A research team from the University of Bayreuth, in collaboration with international partners, has just announced via an article published in the prestigious journal Nature that she had broken a record in the field of physical tall pressures. The physicists have thus for the first time begun to explore the territory of the behavior of the matter in the center ofstarsas Uranus in the Solar systemor some super-earths in the kingdom of exoplanets, almost reaching in the laboratory the pressure of a terapascal, or 1,000 gigapascals. For the record, the Earth’s atmosphere is at an average pressure of about 100,000 pascals, so one terapascal is about 1012 Pa, or about 10 millionatmospheres !
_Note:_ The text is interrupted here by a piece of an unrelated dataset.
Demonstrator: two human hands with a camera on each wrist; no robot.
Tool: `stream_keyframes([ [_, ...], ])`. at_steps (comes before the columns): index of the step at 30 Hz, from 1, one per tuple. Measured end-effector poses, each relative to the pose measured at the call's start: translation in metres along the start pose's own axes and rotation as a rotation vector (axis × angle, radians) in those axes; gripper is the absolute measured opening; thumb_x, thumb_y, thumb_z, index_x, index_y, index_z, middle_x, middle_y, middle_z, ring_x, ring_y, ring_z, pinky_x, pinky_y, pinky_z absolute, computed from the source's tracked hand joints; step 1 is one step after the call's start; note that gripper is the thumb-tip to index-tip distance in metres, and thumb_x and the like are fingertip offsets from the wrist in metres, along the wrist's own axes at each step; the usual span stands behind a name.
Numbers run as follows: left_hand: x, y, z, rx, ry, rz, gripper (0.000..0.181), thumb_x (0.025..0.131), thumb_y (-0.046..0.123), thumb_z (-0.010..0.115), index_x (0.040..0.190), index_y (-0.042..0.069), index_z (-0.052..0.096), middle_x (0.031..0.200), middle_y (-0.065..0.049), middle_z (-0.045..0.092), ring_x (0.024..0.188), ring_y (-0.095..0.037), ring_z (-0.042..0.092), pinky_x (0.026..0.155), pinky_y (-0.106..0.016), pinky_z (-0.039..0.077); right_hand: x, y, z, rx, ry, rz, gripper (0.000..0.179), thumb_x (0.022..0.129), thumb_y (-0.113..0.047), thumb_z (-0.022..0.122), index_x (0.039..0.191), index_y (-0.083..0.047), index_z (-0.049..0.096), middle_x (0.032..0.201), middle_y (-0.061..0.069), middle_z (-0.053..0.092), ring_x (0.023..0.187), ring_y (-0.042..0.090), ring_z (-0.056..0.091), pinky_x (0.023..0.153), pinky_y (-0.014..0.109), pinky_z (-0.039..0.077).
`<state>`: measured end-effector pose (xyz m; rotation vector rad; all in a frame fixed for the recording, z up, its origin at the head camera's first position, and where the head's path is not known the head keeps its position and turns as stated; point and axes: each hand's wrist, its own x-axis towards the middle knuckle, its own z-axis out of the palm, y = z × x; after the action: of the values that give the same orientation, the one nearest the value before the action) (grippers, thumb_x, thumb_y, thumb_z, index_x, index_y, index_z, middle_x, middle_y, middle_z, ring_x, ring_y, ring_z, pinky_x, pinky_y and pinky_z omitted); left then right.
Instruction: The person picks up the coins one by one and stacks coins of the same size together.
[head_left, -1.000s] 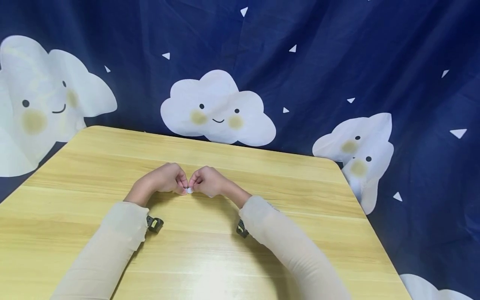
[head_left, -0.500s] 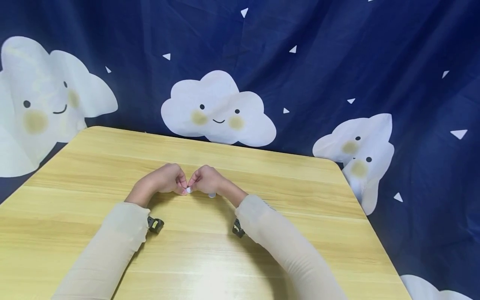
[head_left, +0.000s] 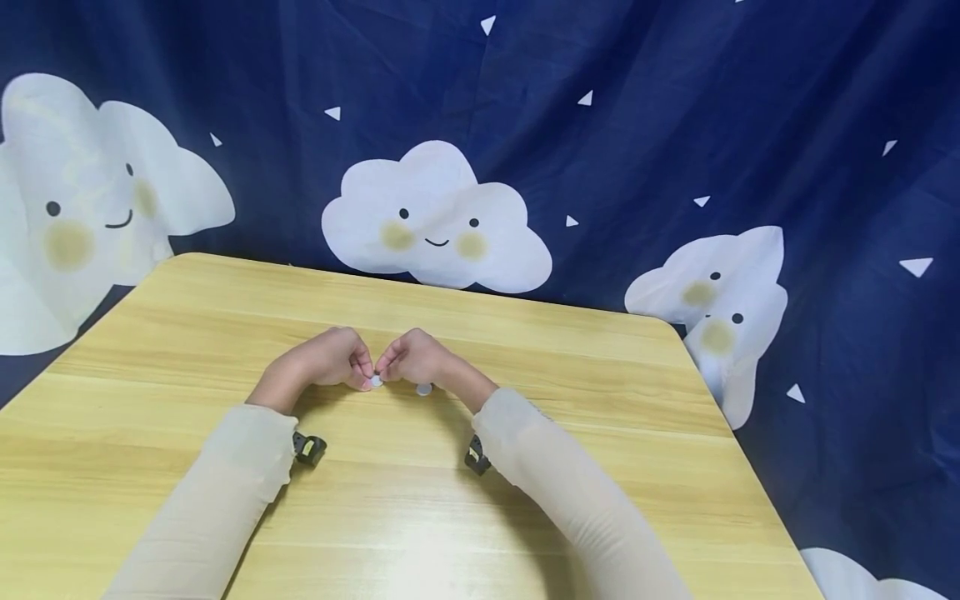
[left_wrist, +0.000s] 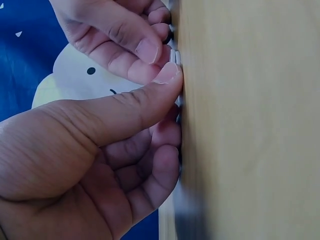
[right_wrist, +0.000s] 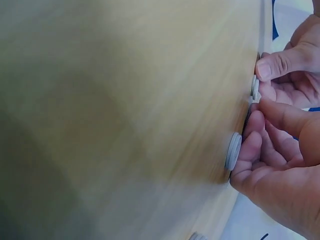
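Note:
A low stack of small pale grey coin-like discs (right_wrist: 255, 87) lies on the wooden table between the two hands. My left hand (head_left: 335, 357) pinches this stack at its edge; in the left wrist view the left thumb (left_wrist: 145, 102) covers part of it. Opposite, my right hand (head_left: 416, 358) has its thumb and forefinger tips together at the same discs, the other fingers curled. Whether the right fingertips pinch a disc or just touch the stack, I cannot tell. A second disc stack (right_wrist: 233, 151) sits beside the right hand's curled fingers, near the wrist in the head view.
Another grey disc (right_wrist: 197, 237) shows at the bottom edge of the right wrist view. The wooden table (head_left: 405, 475) runs back to a dark blue curtain (head_left: 480, 83) printed with smiling clouds. A black wrist camera (head_left: 309, 448) hangs under the left sleeve.
The disc between the hands has gone from tilted on edge to lying nearly flat. My right hand has shifted slightly left, uncovering more of the second stack. The left hand stays in place.

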<state>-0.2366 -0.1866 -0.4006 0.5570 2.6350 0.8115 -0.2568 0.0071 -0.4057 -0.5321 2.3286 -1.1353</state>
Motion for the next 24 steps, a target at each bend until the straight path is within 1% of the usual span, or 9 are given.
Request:
stream_keyframes([
  [3, -0.0011, -0.0013, -0.0010, 0.003, 0.002, 0.004, 0.012, 0.083, 0.012, 0.086, 0.082, 0.009, 0.075, 0.075, 0.001, 0.066, 0.073, -0.015, 0.056, 0.075, -0.034, 0.049, 0.0006, 0.0017, -0.0013, 0.031, -0.025, -0.004, 0.009, 0.088, 0.004, 0.076, 0.097, 0.000, 0.075, 0.087, 0.007, 0.074, 0.077, 0.010, 0.064, 0.073, 0.019, 0.052],
  [7, -0.0024, -0.0022, -0.0019, 0.000, 0.000, 0.000, 0.012, 0.083, 0.011, 0.086, 0.082, 0.009, 0.075, 0.075, 0.001, 0.066, 0.073, -0.015, 0.056, 0.073, -0.032, 0.050, -0.0001, 0.0018, -0.0025, 0.042, -0.054, -0.019, 0.015, 0.085, 0.008, 0.077, 0.098, 0.002, 0.074, 0.088, 0.009, 0.073, 0.079, 0.011, 0.065, 0.074, 0.020, 0.053],
  [10, -0.0028, -0.0008, -0.0025, -0.009, -0.011, 0.006, 0.011, 0.083, 0.010, 0.085, 0.083, 0.008, 0.075, 0.076, 0.000, 0.066, 0.073, -0.016, 0.056, 0.073, -0.033, 0.050, -0.0009, 0.0019, -0.0027, -0.003, -0.063, -0.036, 0.017, 0.083, 0.007, 0.079, 0.098, 0.001, 0.073, 0.085, 0.005, 0.072, 0.079, 0.010, 0.064, 0.072, 0.019, 0.053],
  [14, -0.0024, 0.0021, -0.0030, -0.012, -0.025, 0.006, 0.010, 0.084, 0.009, 0.084, 0.083, 0.007, 0.075, 0.075, 0.000, 0.066, 0.073, -0.015, 0.056, 0.074, -0.033, 0.050, -0.0012, 0.0022, -0.0016, -0.049, -0.059, -0.055, 0.015, 0.083, 0.006, 0.081, 0.095, 0.000, 0.074, 0.081, 0.001, 0.070, 0.077, 0.009, 0.064, 0.071, 0.018, 0.053],
  [20, -0.0021, 0.0041, -0.0021, -0.008, -0.037, -0.005, 0.009, 0.085, 0.008, 0.083, 0.083, 0.007, 0.075, 0.074, 0.000, 0.065, 0.072, -0.014, 0.055, 0.074, -0.033, 0.049, -0.0023, 0.0015, 0.0011, -0.067, -0.039, -0.060, 0.014, 0.083, 0.007, 0.080, 0.093, 0.001, 0.074, 0.079, 0.002, 0.070, 0.074, 0.009, 0.063, 0.069, 0.018, 0.053],
  [24, -0.0021, 0.0034, -0.0015, -0.007, -0.035, -0.003, 0.008, 0.085, 0.006, 0.083, 0.082, 0.007, 0.075, 0.074, 0.000, 0.066, 0.072, -0.014, 0.055, 0.073, -0.032, 0.050, -0.0028, 0.0018, 0.0029, -0.083, -0.026, -0.058, 0.012, 0.083, 0.005, 0.081, 0.092, 0.000, 0.075, 0.080, 0.002, 0.071, 0.074, 0.008, 0.064, 0.069, 0.018, 0.054],
])
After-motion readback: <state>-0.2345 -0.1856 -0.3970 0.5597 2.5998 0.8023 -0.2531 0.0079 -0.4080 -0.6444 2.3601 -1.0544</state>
” The method we have developed allows us for the first time to synthesize new material structures in the terapascal range and analyze them in situ — that is, while the experiment is still in progress. In this way, we discover previously unknown states, properties and structures of crystals and we can significantly deepen our understanding of matter in general. Valuable information can be acquired for the exploration of telluric planets and the synthesis of functional materials used in innovative technologies “, explains in a press release the physicist Leonid Dubrovinsky of the Bavarian Geoinstitute (BGI) of the University of Bayreuth, first author of the publication.
From Bridgman to Dubrovinsky
These results are undoubtedly part of the trajectory opened a long time ago by the Nobel Prize in Physics Percy Williams Bridgmanand especially to his pupil Francis Birch who, in 1952, demonstrated that the coat of the Earth is mainly composed of silicatesand that our Planet also has an outer core liquid and an inner core solidboth consisting of iron.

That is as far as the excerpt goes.